→ **Dataset content**
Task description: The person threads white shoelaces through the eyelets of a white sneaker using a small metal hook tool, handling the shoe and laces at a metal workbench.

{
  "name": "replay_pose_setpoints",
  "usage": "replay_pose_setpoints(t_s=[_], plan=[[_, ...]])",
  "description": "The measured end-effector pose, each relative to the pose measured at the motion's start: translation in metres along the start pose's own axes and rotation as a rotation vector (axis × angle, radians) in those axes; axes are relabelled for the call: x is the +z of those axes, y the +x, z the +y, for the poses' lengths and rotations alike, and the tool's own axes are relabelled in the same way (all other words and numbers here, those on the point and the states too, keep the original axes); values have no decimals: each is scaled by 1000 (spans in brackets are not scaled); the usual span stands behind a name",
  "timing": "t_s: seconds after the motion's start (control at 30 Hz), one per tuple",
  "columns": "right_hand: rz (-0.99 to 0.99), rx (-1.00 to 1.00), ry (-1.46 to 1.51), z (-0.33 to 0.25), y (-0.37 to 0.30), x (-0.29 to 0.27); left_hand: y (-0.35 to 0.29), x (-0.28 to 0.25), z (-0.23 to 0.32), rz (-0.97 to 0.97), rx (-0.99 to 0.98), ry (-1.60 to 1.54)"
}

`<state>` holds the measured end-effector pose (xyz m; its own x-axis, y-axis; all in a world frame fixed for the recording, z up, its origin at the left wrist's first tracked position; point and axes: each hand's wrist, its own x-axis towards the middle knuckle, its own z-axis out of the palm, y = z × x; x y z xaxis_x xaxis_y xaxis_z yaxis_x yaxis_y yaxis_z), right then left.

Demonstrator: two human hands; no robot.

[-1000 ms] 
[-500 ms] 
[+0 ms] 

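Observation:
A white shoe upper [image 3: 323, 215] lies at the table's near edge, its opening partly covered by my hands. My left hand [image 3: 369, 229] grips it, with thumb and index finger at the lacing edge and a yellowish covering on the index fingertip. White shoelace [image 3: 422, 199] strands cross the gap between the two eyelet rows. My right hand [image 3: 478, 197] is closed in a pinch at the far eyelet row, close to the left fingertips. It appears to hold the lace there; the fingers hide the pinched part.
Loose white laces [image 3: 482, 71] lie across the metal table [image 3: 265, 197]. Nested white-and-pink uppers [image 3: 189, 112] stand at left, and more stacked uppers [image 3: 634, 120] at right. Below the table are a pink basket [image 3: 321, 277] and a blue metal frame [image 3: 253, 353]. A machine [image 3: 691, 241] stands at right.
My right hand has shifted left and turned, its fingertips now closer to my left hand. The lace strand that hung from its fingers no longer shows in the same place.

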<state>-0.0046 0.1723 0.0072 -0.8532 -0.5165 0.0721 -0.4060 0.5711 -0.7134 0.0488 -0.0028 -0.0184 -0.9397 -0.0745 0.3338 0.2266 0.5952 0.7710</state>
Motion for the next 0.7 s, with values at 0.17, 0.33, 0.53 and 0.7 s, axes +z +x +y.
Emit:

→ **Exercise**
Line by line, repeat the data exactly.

→ **Response for this exercise**
Task description: The person threads white shoelaces through the eyelets of a white sneaker using a small metal hook tool, handling the shoe and laces at a metal workbench.

{
  "name": "replay_pose_setpoints",
  "usage": "replay_pose_setpoints(t_s=[_], plan=[[_, ...]])",
  "description": "The measured end-effector pose, each relative to the pose measured at the motion's start: translation in metres along the start pose's own axes and rotation as a rotation vector (axis × angle, radians) in those axes; axes are relabelled for the call: x is the +z of those axes, y the +x, z the +y, for the poses' lengths and rotations alike, and the tool's own axes are relabelled in the same way (all other words and numbers here, those on the point and the states too, keep the original axes); values have no decimals: each is scaled by 1000 (spans in brackets are not scaled); the usual span stands behind a name",
  "timing": "t_s: seconds after the motion's start (control at 30 Hz), one per tuple",
  "columns": "right_hand: rz (-0.99 to 0.99), rx (-1.00 to 1.00), ry (-1.46 to 1.51), z (-0.33 to 0.25), y (-0.37 to 0.30), x (-0.29 to 0.27); left_hand: y (-0.35 to 0.29), x (-0.28 to 0.25), z (-0.23 to 0.32), rz (-0.97 to 0.97), rx (-0.99 to 0.98), ry (-1.60 to 1.54)"
}

`<state>` holds the measured end-effector pose (xyz m; its own x-axis, y-axis; all in a world frame fixed for the recording, z up, its origin at the left wrist's first tracked position; point and axes: each hand's wrist, its own x-axis towards the middle knuckle, its own z-axis out of the palm, y = z × x; x y z xaxis_x xaxis_y xaxis_z yaxis_x yaxis_y yaxis_z), right then left.

Demonstrator: two human hands; no robot.

[-1000 ms] 
[-500 ms] 
[+0 ms] 

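Observation:
A white shoe upper [image 3: 323, 215] lies at the table's near edge, its opening partly covered by my hands. My left hand [image 3: 369, 229] grips it, with thumb and index finger at the lacing edge and a yellowish covering on the index fingertip. White shoelace [image 3: 422, 199] strands cross the gap between the two eyelet rows. My right hand [image 3: 478, 197] is closed in a pinch at the far eyelet row, close to the left fingertips. It appears to hold the lace there; the fingers hide the pinched part.
Loose white laces [image 3: 482, 71] lie across the metal table [image 3: 265, 197]. Nested white-and-pink uppers [image 3: 189, 112] stand at left, and more stacked uppers [image 3: 634, 120] at right. Below the table are a pink basket [image 3: 321, 277] and a blue metal frame [image 3: 253, 353]. A machine [image 3: 691, 241] stands at right.
My right hand has shifted left and turned, its fingertips now closer to my left hand. The lace strand that hung from its fingers no longer shows in the same place.
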
<state>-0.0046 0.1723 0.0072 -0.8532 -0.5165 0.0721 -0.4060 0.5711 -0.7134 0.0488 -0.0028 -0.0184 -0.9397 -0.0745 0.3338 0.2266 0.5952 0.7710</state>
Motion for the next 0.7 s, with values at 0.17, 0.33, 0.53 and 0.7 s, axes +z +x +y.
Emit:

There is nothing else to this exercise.